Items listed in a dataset
- Opening Delimiter -

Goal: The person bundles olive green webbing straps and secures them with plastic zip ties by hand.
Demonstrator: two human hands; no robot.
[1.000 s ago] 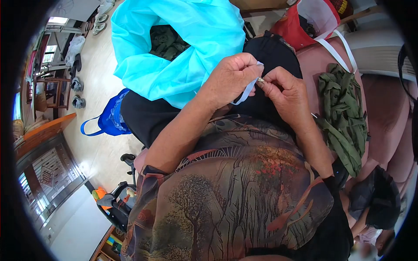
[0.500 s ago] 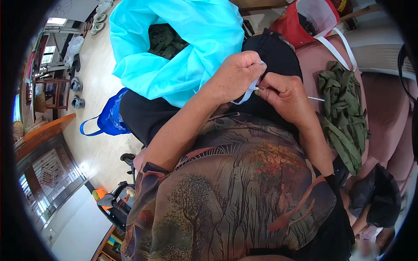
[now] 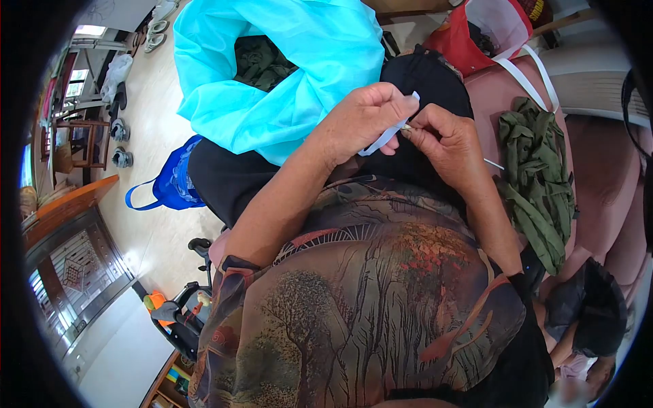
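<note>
Above my lap, my left hand pinches a narrow white strip, like elastic or tape, which runs down across the fingers with its end poking up past the thumb. Close to its right, my right hand has thumb and forefinger closed on a thin white stick. The stick's pale tip shows between the fingertips, right beside the strip, and its other end sticks out behind the wrist; the palm covers the middle.
A turquoise fabric bag with dark green cloth inside rests before my knees. Right of me, crumpled green cloth lies on a pink seat by a red bag. A blue bag stands left. Another person is at lower right.
My left fingers have loosened and spread somewhat, so more of the strip shows. The right hand has risen slightly, and less of the stick is visible behind the wrist.
</note>
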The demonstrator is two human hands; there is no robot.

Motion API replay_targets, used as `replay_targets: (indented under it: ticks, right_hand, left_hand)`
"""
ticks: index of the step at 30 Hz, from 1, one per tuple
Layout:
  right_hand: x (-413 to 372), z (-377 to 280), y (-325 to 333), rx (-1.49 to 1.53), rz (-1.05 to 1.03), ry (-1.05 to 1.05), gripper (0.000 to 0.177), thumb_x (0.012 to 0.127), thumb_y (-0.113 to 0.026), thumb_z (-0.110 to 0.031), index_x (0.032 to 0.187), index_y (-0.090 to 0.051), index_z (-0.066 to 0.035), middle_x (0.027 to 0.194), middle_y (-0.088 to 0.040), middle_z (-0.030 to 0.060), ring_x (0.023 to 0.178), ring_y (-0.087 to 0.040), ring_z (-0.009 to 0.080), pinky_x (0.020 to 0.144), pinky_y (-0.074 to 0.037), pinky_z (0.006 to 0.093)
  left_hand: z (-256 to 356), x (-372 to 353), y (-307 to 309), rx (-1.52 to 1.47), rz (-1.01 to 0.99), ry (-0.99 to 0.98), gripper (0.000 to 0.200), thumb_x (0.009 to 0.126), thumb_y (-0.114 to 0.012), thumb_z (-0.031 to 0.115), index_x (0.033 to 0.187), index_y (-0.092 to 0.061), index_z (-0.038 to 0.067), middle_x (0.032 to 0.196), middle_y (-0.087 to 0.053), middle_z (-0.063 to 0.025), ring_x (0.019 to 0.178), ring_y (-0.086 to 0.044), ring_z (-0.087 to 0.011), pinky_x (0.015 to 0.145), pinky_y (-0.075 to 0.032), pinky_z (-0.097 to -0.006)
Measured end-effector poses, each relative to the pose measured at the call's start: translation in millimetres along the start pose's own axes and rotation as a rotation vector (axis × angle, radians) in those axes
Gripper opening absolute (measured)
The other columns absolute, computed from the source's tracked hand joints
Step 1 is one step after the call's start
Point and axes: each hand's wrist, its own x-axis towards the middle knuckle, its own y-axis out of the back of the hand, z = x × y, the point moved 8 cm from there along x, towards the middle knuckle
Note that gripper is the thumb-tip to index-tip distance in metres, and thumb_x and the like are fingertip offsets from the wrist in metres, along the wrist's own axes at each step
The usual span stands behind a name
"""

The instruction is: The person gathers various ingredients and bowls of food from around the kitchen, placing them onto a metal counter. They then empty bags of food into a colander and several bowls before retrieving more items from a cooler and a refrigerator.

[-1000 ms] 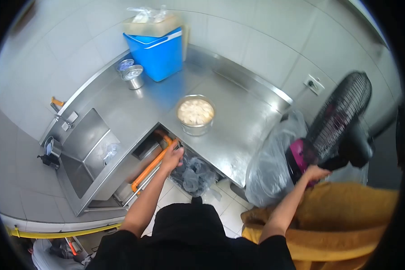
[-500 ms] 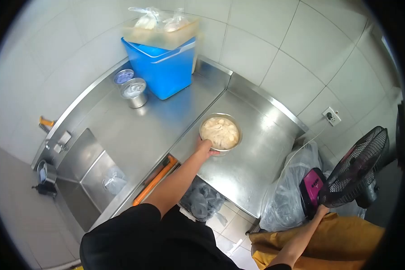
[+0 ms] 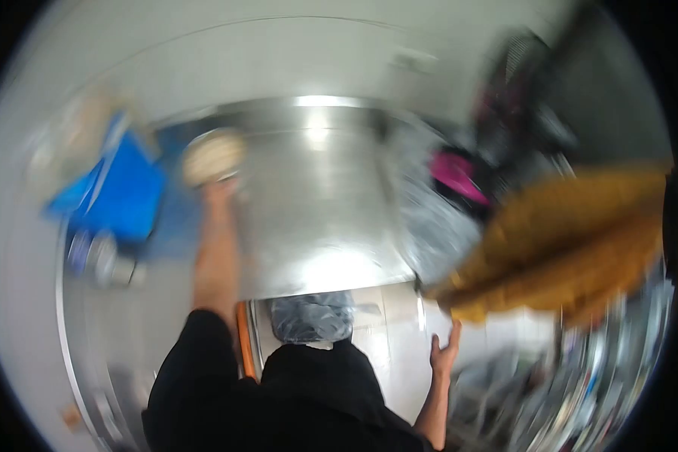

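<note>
A round metal bowl (image 3: 213, 154) of pale, chunky food sits at the back left of the steel counter, close to the blue bin (image 3: 124, 188). My left hand (image 3: 218, 188) reaches forward with its fingers at the bowl's near rim; motion blurs both. Low on the right, my right hand (image 3: 445, 350) is empty, with its thumb and fingers apart. It hovers over the floor, just below the hanging edge of a mustard-brown cloth (image 3: 557, 248).
Bare steel counter (image 3: 316, 203) stretches right of the bowl. Small metal containers (image 3: 102, 256) stand by the bin. Beyond the counter's right edge are clear plastic (image 3: 429, 218), a pink-and-black fan base (image 3: 459, 177) and the blurred fan head (image 3: 508, 98). A grey bag (image 3: 313, 316) hangs below the front edge.
The view has swung to the right. My left hand and the bowl have shifted across the counter toward the blue bin. My right hand has left the fan and dropped back, now open.
</note>
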Motion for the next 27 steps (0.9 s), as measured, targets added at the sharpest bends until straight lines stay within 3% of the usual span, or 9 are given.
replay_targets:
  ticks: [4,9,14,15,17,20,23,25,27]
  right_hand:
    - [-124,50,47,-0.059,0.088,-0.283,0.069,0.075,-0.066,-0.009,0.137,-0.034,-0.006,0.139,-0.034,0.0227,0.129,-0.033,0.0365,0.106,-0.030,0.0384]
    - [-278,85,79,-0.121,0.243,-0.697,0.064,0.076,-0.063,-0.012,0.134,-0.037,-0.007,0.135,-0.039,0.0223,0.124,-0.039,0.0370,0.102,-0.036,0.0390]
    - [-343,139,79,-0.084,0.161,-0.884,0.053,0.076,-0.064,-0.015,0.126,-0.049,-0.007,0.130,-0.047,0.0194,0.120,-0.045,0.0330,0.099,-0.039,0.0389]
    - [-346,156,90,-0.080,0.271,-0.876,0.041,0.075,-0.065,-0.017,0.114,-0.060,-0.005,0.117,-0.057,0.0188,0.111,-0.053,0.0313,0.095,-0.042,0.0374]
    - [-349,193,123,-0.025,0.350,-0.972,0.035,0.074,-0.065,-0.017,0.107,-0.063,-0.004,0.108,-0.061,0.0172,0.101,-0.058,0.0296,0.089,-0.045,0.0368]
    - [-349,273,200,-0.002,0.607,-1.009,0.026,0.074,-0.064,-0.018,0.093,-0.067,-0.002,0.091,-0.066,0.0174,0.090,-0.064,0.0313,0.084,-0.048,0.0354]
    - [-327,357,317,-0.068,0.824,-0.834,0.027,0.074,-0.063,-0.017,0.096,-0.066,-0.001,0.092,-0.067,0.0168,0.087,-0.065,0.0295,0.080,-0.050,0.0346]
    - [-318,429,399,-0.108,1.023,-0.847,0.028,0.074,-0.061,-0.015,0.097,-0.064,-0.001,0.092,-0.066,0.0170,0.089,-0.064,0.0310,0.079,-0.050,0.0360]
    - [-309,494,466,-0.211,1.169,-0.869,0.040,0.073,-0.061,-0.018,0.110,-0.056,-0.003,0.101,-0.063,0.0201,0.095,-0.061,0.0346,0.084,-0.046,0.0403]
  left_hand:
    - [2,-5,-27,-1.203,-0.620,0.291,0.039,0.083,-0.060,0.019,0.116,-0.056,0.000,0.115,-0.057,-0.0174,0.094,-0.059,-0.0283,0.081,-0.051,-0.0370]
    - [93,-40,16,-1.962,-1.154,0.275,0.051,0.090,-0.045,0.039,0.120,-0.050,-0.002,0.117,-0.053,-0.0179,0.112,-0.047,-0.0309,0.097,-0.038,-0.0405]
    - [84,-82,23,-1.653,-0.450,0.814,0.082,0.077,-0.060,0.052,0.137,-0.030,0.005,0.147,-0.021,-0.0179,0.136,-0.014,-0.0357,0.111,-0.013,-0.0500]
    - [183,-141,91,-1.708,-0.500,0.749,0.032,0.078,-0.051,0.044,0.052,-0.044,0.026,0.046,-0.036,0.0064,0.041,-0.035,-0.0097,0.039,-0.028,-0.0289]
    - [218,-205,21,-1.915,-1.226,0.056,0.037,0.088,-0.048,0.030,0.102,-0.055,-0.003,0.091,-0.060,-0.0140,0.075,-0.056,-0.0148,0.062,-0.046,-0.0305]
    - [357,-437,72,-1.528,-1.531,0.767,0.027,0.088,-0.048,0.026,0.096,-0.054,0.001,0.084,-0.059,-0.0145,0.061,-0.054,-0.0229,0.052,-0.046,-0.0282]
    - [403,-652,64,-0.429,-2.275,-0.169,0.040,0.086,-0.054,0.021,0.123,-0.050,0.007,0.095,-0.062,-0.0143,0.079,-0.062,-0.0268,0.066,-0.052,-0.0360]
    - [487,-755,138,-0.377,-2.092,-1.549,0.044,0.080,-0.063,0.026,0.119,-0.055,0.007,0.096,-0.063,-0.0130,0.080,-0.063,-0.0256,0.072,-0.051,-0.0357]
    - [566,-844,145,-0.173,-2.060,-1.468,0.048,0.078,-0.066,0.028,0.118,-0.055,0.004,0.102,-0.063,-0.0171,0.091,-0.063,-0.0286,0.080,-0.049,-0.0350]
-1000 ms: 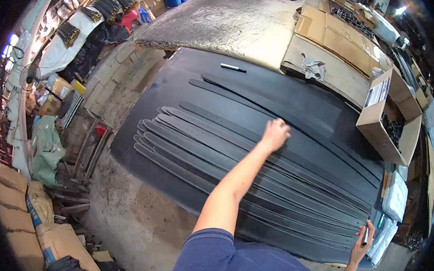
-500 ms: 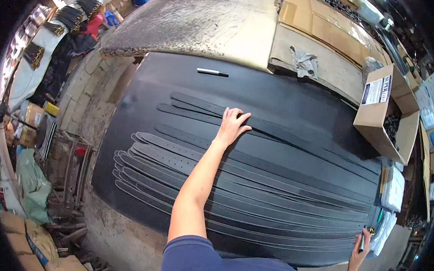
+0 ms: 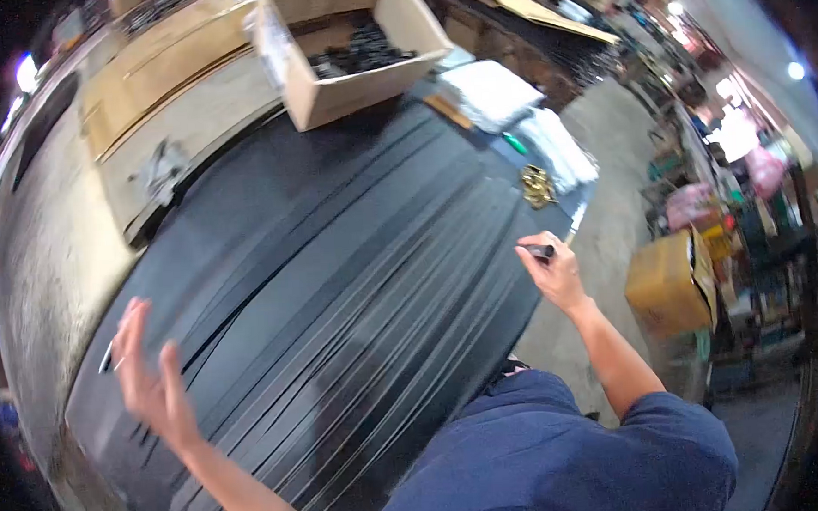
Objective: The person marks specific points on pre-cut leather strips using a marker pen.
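Observation:
Long black belt straps [image 3: 366, 318] lie side by side across a dark table [image 3: 239, 186], blurred by motion. Over the table's left part, my left hand [image 3: 157, 384] is raised with fingers apart, and nothing shows in it. Just behind its fingers lies a silver and black marker [image 3: 106, 357], partly hidden. My right hand [image 3: 558, 274] is at the right edge of the table, near the strap ends, with its fingers closed around a dark pen [image 3: 538, 251]. A small pile of gold-coloured metal pieces [image 3: 538, 186] sits just beyond that hand.
An open cardboard box [image 3: 363, 89] with black pieces inside stands at the table's far edge. White plastic packets [image 3: 493, 96] and a green object [image 3: 515, 143] lie at the far right corner. A brown carton [image 3: 671, 283] stands on the floor to the right.
My view has swung to the right. My left hand has come up off the straps and opened out. My right hand still holds the pen.

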A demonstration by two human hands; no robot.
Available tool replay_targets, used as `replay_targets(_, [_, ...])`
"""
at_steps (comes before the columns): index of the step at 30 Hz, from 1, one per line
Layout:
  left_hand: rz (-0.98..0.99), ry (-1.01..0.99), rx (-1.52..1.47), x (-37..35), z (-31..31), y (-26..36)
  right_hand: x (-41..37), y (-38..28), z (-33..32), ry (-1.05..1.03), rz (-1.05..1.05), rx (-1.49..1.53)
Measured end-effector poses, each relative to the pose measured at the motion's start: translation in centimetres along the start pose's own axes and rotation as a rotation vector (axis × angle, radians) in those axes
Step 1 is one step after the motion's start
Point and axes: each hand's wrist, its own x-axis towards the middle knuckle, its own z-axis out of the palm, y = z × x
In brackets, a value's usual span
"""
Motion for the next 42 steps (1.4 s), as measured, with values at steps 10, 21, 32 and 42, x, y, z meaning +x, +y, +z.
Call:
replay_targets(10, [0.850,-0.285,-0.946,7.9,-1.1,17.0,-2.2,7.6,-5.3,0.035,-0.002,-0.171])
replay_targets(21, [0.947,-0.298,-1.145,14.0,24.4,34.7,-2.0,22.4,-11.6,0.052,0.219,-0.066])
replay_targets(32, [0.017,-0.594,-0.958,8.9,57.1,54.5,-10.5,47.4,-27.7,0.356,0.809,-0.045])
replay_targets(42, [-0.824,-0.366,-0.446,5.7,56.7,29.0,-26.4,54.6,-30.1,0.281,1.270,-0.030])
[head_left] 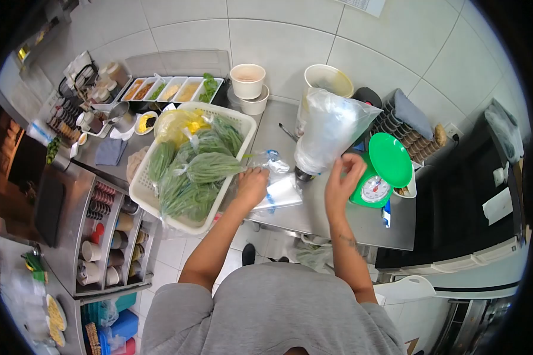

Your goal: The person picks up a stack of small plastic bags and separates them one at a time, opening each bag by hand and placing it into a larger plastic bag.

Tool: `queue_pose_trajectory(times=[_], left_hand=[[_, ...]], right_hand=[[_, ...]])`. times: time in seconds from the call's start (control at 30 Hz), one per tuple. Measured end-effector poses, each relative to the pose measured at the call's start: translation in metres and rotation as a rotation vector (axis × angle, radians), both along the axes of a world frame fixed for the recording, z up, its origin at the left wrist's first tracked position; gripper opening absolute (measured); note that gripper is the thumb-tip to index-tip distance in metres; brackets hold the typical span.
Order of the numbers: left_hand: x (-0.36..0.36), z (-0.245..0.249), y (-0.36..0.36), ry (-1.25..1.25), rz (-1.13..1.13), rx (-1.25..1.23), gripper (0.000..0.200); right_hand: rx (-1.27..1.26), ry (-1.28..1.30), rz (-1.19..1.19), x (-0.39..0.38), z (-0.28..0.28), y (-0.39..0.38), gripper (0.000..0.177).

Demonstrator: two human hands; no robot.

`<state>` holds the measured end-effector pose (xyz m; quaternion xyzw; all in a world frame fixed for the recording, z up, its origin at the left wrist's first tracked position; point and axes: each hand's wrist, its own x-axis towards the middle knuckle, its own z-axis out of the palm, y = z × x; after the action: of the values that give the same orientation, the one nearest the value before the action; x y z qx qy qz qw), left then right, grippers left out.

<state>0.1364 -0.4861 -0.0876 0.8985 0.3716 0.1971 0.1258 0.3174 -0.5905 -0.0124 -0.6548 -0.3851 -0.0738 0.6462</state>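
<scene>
My left hand (253, 187) is at the right rim of a white plastic basket (142, 198), its fingers closed on a clear plastic bag (258, 160). Bunches of long green vegetables (210, 167) in clear bags fill the basket, with a yellowish bag (175, 125) at the back. A stack of flat clear bags (282, 193) lies beside that hand. Raised over the counter, my right hand (344, 182) has loosely curled fingers, slightly apart, with nothing visible in them. It is between a bulky bundle of clear plastic (334, 127) and a green dial scale (370, 188).
A steel counter (296, 219) runs along the tiled wall. Trays of toppings (172, 89), stacked white tubs (248, 81) and a large white bucket (327, 76) line the back. Racks of dark cups (405, 127) stand right, behind the scale. A shelf unit with cups (115, 236) is at left.
</scene>
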Motion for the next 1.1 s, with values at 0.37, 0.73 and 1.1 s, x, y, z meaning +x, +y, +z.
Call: queue_pose_trajectory(times=[0.37,0.73,1.1], left_hand=[[-0.017,0.147,0.004,-0.548,-0.382,-0.046,0.011],[-0.002,0.151,0.011,-0.757,-0.067,-0.018,0.016],[0.017,0.164,-0.028,-0.930,-0.155,-0.052,0.011]], right_hand=[[-0.287,-0.085,0.456,-0.048,0.038,0.008,0.054],[0.019,0.879,1.090,-0.052,0.073,0.054,0.023],[0.004,0.748,0.824,-0.064,0.091,0.023,0.016]])
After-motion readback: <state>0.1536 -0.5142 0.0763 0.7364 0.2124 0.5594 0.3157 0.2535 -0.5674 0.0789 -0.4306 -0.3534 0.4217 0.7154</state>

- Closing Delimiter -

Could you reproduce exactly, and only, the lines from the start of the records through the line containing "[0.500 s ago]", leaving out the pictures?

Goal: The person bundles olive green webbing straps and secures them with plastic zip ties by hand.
Demonstrator: two human hands; no robot.
[1.000 s ago] 
[0.500 s ago] 

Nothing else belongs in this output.